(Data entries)
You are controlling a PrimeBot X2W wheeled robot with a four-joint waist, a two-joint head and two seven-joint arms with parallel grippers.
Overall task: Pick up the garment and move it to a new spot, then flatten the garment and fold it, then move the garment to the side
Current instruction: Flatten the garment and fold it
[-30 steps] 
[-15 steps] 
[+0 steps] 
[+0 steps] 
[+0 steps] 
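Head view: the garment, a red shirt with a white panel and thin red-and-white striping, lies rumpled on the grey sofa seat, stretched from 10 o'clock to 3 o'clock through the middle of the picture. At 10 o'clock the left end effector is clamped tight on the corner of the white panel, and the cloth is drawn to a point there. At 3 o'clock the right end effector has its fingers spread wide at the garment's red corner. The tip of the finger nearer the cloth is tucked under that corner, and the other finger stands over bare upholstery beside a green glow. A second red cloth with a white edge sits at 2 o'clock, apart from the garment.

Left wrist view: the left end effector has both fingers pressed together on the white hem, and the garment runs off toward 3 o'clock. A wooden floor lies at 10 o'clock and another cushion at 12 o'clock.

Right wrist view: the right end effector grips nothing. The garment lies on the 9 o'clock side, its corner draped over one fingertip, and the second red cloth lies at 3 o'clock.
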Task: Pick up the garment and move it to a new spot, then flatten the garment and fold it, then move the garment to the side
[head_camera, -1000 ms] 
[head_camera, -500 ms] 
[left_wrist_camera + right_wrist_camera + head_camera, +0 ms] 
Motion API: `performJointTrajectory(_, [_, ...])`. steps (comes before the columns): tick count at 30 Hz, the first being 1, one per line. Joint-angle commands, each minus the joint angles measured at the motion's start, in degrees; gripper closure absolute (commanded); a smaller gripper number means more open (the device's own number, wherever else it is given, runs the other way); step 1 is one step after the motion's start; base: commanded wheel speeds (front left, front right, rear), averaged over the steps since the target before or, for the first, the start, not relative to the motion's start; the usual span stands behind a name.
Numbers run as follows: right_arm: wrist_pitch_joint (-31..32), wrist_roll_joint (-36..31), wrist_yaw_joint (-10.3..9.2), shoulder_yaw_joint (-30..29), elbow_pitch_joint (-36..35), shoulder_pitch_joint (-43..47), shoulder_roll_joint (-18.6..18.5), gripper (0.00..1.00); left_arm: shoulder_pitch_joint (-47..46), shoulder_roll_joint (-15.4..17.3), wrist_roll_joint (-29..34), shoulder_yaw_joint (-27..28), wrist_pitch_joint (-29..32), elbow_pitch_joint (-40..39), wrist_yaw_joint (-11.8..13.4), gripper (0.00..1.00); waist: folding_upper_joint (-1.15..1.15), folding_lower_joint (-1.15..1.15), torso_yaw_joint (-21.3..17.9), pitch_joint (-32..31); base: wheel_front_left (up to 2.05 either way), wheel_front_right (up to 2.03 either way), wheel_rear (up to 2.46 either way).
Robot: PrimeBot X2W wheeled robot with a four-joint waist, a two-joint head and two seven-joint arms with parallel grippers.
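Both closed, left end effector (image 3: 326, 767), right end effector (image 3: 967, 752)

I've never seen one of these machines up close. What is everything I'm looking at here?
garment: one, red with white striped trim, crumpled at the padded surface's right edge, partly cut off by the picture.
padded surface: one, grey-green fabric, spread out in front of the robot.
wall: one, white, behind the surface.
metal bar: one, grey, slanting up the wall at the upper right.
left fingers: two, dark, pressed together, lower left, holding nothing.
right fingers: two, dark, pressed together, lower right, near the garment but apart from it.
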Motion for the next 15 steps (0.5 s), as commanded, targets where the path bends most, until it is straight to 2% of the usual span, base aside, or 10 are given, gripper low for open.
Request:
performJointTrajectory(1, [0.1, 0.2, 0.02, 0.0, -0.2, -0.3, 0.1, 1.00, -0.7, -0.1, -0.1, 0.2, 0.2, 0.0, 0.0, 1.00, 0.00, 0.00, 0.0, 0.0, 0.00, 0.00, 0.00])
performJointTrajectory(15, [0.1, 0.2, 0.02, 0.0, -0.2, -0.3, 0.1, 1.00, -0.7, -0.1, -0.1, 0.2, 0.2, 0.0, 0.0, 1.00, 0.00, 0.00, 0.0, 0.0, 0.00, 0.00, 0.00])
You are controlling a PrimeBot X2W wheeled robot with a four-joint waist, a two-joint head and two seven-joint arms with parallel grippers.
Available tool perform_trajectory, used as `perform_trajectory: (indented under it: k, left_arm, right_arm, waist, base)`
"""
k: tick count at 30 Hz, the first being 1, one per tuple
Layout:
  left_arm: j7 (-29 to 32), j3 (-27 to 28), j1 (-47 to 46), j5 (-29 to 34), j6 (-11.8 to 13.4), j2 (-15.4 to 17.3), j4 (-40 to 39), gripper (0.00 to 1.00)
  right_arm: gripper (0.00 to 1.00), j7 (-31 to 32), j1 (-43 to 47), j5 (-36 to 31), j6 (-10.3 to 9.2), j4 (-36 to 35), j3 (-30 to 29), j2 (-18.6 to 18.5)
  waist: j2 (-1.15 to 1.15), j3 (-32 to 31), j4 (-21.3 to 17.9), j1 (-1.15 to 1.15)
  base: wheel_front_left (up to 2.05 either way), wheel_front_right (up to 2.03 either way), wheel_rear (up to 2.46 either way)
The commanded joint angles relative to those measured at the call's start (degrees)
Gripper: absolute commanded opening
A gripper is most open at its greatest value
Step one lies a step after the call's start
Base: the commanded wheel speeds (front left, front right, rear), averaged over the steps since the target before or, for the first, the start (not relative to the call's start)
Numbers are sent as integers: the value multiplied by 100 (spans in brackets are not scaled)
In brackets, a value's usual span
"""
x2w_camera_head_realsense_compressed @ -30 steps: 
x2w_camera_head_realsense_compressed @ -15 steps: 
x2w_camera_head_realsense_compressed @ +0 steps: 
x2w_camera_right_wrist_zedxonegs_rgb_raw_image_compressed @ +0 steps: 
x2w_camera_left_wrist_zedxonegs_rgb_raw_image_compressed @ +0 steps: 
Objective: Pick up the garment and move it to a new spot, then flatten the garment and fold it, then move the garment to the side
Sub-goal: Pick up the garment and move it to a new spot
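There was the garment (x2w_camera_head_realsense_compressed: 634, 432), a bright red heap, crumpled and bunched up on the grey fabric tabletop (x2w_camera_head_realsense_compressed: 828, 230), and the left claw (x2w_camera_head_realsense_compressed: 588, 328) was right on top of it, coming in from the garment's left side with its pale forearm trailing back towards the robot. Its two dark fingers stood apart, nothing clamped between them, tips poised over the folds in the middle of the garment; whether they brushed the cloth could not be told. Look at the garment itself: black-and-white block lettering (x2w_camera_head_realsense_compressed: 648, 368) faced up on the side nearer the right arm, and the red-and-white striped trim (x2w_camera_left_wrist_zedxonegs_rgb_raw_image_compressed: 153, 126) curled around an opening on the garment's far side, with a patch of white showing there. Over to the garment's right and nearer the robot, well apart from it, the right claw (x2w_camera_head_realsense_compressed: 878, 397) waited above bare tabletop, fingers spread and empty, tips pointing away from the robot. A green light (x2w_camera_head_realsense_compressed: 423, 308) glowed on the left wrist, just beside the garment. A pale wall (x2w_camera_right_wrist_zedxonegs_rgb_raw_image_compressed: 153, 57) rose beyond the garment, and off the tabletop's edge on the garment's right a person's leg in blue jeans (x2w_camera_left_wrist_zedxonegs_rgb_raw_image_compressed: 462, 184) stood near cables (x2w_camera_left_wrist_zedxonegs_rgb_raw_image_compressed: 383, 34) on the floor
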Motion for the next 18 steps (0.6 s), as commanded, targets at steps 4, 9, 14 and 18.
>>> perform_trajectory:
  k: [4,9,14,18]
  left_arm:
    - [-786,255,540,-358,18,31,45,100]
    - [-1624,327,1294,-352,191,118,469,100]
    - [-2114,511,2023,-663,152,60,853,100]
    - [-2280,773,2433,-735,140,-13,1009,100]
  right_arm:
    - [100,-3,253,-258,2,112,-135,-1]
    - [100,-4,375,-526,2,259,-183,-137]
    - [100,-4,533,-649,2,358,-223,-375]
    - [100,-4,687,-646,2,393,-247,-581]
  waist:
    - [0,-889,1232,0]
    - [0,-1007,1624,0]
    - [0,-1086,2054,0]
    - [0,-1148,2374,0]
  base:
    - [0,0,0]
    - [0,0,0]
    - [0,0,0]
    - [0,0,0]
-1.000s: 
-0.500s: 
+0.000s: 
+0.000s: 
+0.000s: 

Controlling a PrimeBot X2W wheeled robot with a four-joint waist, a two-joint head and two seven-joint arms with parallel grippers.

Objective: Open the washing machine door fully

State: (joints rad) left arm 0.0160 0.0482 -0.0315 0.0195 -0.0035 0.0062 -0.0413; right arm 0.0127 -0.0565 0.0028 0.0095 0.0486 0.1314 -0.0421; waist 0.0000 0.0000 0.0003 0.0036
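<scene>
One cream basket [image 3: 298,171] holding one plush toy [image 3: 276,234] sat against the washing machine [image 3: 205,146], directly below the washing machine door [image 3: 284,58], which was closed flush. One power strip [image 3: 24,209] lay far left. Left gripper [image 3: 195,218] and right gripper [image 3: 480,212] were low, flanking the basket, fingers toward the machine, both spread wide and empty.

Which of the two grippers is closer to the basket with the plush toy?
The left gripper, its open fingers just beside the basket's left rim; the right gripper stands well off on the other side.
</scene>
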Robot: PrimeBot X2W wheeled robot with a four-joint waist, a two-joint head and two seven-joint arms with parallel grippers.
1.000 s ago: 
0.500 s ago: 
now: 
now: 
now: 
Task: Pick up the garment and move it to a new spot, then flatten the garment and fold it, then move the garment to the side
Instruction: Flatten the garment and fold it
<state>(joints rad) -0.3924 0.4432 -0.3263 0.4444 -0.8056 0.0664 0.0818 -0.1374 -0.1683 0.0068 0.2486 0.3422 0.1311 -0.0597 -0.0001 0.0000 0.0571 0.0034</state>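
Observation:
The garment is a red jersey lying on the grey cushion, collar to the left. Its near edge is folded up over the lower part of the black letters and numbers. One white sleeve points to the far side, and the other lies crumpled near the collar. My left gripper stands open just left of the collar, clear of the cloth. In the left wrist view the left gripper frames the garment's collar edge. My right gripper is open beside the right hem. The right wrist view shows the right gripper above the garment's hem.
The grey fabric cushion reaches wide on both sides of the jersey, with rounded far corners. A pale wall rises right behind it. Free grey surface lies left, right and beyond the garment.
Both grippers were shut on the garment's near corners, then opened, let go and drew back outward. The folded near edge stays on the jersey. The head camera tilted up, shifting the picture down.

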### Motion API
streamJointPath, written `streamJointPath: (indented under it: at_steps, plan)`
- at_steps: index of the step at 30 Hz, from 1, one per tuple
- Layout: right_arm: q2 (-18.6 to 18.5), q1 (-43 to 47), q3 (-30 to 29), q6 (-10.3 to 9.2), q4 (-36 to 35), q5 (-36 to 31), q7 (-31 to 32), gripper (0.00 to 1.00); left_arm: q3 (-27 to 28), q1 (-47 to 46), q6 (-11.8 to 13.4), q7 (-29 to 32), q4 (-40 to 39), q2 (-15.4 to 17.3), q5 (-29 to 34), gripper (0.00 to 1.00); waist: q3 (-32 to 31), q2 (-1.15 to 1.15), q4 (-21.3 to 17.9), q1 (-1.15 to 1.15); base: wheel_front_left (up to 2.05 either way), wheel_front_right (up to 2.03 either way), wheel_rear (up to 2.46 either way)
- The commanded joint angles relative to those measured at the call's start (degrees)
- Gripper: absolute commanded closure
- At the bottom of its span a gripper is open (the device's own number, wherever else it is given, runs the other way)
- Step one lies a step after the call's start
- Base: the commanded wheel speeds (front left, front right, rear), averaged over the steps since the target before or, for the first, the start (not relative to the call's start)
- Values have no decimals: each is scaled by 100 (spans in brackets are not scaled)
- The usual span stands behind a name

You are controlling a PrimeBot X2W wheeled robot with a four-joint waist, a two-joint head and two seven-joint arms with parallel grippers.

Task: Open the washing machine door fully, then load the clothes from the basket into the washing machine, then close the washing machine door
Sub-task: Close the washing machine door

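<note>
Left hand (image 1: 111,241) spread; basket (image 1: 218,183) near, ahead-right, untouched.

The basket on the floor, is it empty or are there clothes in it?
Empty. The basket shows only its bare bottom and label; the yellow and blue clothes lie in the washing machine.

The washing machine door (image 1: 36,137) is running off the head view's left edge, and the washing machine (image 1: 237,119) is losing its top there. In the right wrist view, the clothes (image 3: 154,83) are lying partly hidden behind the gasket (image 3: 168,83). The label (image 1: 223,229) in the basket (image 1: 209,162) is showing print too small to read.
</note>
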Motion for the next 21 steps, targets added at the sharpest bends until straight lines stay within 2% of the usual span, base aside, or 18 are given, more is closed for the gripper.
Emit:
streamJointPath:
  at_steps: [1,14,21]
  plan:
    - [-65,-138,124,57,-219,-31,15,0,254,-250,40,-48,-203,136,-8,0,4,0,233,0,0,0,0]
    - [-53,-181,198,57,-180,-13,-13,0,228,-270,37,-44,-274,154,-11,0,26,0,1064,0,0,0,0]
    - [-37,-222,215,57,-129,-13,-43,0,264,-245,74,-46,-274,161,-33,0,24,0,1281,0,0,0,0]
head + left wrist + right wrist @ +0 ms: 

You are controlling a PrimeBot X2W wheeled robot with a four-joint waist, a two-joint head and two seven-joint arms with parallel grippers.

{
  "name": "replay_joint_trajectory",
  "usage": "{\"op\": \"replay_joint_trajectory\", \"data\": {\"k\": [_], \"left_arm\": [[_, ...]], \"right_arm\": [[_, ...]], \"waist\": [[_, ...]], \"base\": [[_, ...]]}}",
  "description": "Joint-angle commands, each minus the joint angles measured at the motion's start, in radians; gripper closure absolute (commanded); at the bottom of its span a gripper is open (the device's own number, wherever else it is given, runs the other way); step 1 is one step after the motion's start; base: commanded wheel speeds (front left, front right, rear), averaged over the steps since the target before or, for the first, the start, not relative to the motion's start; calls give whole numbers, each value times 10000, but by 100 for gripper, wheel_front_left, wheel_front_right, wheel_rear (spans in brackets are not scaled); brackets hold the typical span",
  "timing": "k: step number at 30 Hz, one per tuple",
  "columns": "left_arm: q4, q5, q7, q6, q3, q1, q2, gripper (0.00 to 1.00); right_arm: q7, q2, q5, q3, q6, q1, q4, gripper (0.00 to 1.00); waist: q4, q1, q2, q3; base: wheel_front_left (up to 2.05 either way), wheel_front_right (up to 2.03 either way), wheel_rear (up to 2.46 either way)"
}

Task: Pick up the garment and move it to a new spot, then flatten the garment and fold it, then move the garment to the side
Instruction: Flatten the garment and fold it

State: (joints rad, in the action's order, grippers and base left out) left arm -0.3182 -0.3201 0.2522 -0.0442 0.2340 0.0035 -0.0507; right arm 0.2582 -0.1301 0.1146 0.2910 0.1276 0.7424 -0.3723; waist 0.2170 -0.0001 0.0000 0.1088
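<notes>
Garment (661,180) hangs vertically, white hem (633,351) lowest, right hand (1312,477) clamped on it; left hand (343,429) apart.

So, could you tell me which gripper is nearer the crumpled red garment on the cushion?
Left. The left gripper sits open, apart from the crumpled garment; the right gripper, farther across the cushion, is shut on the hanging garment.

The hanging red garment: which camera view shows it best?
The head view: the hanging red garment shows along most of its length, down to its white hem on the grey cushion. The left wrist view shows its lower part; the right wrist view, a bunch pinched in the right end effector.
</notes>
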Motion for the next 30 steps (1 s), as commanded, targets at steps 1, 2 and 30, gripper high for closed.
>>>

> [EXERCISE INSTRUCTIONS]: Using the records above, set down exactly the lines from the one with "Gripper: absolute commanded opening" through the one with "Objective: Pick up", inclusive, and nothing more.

> [ANSWER SECTION]:
Gripper: absolute commanded opening
A gripper is most open at its greatest value
Step one lies a step after the call's start
Base: the commanded wheel speeds (front left, front right, rear), averaged over the steps since the target before or, for the first, the start (not relative to the call's start)
Numbers are sent as integers: the value multiplied by 100 (spans in brackets are not scaled)
In brackets, a value's usual span
"""
x2w_camera_head_realsense_compressed @ -30 steps: 
x2w_camera_head_realsense_compressed @ -15 steps: 
x2w_camera_head_realsense_compressed @ +0 steps: 
x2w_camera_right_wrist_zedxonegs_rgb_raw_image_compressed @ +0 steps: 
x2w_camera_left_wrist_zedxonegs_rgb_raw_image_compressed @ +0 steps: 
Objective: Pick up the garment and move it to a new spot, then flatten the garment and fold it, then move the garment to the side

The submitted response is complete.